*** INPUT FOR THIS TASK Section Begins ***

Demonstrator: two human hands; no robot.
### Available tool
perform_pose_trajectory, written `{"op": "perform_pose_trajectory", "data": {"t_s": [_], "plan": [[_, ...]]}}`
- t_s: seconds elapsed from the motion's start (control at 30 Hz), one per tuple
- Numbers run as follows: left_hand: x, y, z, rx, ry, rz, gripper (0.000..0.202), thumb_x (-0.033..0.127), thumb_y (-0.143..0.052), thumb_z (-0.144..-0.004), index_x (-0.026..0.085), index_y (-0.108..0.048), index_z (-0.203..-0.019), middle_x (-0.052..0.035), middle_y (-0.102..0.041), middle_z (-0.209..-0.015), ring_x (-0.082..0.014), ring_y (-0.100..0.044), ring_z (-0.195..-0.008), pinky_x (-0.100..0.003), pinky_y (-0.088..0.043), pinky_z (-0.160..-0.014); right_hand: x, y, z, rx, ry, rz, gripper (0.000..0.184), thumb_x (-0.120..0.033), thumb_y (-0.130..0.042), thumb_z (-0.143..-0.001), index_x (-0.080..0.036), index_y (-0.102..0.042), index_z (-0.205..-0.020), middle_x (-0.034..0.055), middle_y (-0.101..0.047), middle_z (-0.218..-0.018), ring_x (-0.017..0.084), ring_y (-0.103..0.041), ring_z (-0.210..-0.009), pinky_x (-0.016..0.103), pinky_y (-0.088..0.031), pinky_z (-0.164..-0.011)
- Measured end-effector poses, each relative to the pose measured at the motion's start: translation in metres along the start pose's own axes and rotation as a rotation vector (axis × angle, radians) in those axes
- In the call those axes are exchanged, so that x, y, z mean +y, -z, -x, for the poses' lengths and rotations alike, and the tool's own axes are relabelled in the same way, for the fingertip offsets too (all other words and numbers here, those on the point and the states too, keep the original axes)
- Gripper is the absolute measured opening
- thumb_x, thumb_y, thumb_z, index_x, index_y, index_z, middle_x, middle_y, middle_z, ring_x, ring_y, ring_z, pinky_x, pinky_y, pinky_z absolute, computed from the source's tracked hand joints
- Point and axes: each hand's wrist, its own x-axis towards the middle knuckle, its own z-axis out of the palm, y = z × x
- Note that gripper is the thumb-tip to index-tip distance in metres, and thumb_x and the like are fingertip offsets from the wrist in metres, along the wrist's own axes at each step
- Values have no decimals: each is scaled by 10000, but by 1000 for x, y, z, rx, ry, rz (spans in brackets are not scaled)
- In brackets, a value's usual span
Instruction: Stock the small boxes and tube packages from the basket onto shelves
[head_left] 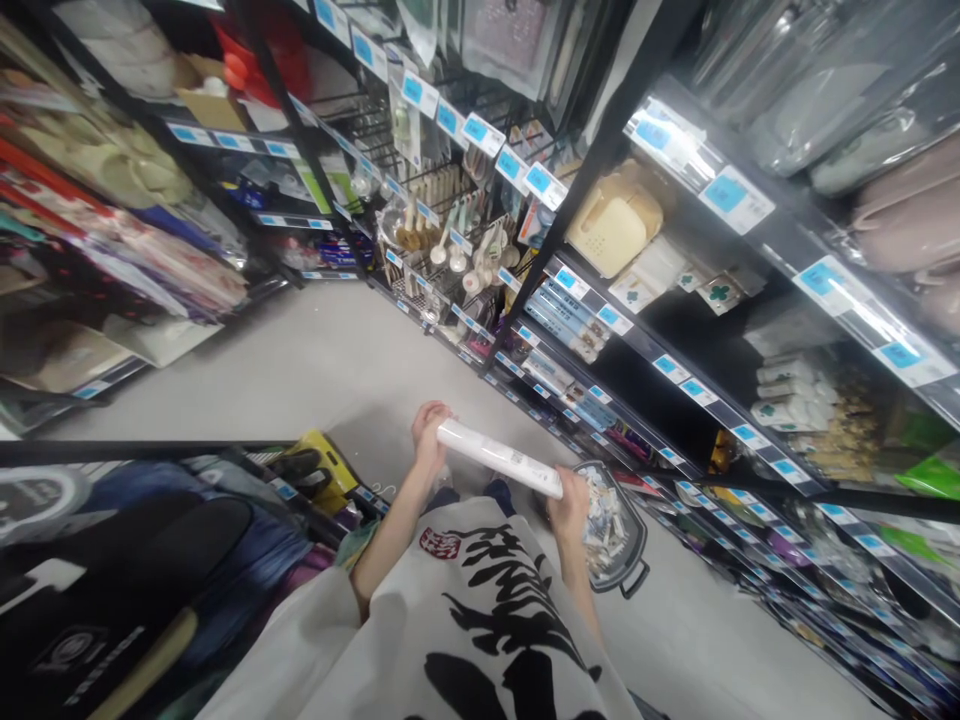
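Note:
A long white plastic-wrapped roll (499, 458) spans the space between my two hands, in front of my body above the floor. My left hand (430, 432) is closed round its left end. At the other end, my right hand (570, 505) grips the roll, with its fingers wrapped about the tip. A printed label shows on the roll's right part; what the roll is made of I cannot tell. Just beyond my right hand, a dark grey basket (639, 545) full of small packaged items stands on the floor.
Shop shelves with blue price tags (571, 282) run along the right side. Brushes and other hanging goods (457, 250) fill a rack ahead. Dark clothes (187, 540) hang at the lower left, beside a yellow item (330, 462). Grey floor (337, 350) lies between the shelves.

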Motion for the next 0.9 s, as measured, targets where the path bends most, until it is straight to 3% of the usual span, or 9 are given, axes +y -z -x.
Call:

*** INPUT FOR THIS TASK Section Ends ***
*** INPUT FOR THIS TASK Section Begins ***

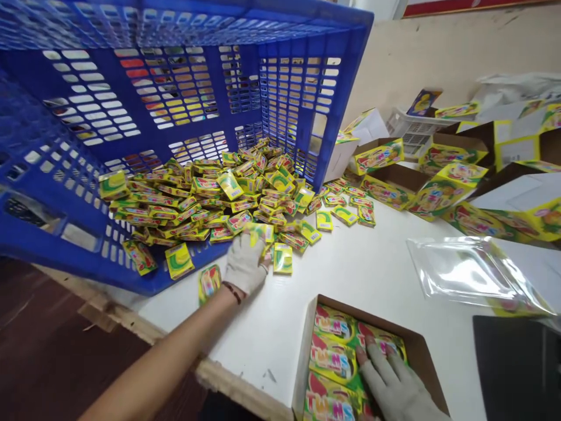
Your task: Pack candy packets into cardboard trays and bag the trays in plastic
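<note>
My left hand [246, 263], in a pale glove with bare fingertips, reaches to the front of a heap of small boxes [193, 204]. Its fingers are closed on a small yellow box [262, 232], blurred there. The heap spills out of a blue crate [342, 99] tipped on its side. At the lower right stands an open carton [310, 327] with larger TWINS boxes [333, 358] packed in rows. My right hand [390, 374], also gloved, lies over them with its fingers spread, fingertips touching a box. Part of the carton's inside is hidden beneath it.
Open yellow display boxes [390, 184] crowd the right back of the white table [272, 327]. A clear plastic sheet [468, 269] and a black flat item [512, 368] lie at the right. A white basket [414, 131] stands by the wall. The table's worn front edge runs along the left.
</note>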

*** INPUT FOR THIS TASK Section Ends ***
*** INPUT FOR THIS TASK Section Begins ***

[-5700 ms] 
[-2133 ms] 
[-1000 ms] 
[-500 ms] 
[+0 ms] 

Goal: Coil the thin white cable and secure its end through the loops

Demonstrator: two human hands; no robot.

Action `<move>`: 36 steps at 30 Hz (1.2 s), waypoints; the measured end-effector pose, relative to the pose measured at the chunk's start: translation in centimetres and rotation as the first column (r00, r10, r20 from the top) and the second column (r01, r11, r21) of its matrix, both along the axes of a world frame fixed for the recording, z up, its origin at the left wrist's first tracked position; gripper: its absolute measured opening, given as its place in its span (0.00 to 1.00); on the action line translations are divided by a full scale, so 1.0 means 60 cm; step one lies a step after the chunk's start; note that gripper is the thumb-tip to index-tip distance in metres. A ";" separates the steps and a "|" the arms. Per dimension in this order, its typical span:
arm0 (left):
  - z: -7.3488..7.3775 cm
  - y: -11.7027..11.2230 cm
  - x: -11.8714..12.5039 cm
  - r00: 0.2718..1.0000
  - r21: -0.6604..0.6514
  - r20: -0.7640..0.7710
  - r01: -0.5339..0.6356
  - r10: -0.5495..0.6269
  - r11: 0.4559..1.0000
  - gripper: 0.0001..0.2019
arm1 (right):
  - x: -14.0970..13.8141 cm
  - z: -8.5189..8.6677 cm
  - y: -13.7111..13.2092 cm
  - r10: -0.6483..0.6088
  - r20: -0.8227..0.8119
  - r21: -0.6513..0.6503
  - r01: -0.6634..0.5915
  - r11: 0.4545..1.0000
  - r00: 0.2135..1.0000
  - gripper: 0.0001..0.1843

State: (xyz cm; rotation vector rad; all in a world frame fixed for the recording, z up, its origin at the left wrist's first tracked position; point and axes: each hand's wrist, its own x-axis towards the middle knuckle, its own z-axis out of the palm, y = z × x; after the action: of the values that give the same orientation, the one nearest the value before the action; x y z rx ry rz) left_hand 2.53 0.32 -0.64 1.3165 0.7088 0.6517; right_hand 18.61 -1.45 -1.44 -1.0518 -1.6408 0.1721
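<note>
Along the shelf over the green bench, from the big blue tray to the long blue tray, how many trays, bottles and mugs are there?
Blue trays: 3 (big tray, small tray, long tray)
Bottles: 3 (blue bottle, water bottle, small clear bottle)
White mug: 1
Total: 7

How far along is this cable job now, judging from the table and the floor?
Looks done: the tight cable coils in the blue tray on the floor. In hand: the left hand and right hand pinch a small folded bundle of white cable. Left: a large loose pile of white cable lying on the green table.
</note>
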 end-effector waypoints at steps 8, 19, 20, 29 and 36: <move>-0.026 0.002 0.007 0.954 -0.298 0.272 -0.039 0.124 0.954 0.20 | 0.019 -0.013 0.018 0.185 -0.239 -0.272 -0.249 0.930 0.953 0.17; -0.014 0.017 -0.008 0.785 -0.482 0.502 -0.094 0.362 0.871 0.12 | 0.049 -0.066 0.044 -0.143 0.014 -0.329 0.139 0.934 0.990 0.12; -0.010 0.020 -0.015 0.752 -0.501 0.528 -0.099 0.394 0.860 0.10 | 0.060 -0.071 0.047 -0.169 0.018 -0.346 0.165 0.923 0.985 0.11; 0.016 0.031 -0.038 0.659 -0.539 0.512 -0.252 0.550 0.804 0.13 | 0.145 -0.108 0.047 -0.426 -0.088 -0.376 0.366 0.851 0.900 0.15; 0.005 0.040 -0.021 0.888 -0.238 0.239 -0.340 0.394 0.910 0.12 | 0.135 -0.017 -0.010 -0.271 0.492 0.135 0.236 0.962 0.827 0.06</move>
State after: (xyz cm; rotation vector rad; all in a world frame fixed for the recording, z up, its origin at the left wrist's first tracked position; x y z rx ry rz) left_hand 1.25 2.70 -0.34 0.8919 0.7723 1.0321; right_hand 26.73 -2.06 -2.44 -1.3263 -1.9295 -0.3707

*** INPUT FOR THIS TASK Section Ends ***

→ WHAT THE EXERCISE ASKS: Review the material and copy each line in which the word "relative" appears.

→ ANSWER FOR THIS EXERCISE:
- Measured end-effector poses, each relative to the pose measured at the motion's start: translation in metres along the start pose's own axes and rotation as a rotation vector (axis × angle, radians) in those axes
Action `<move>`: 36 steps at 30 Hz (1.2 s), waypoints; the measured end-effector pose, relative to the pose measured at the chunk's start: translation in centimetres and rotation as the first column (r00, r10, r20 from the top) and the second column (r01, r11, r21) of its matrix, both along the axes of a world frame fixed for the recording, z up, its origin at the left wrist's first tracked position; gripper: its absolute measured opening, given as its place in its span (0.00 to 1.00); on the action line translations are divided by a full scale, so 1.0 means 60 cm; step one lies a step after the chunk's start; note that gripper is the thumb-tip to index-tip distance in metres. A ";" separates the steps and a "|" the arms. Per dimension in this order, its typical span:

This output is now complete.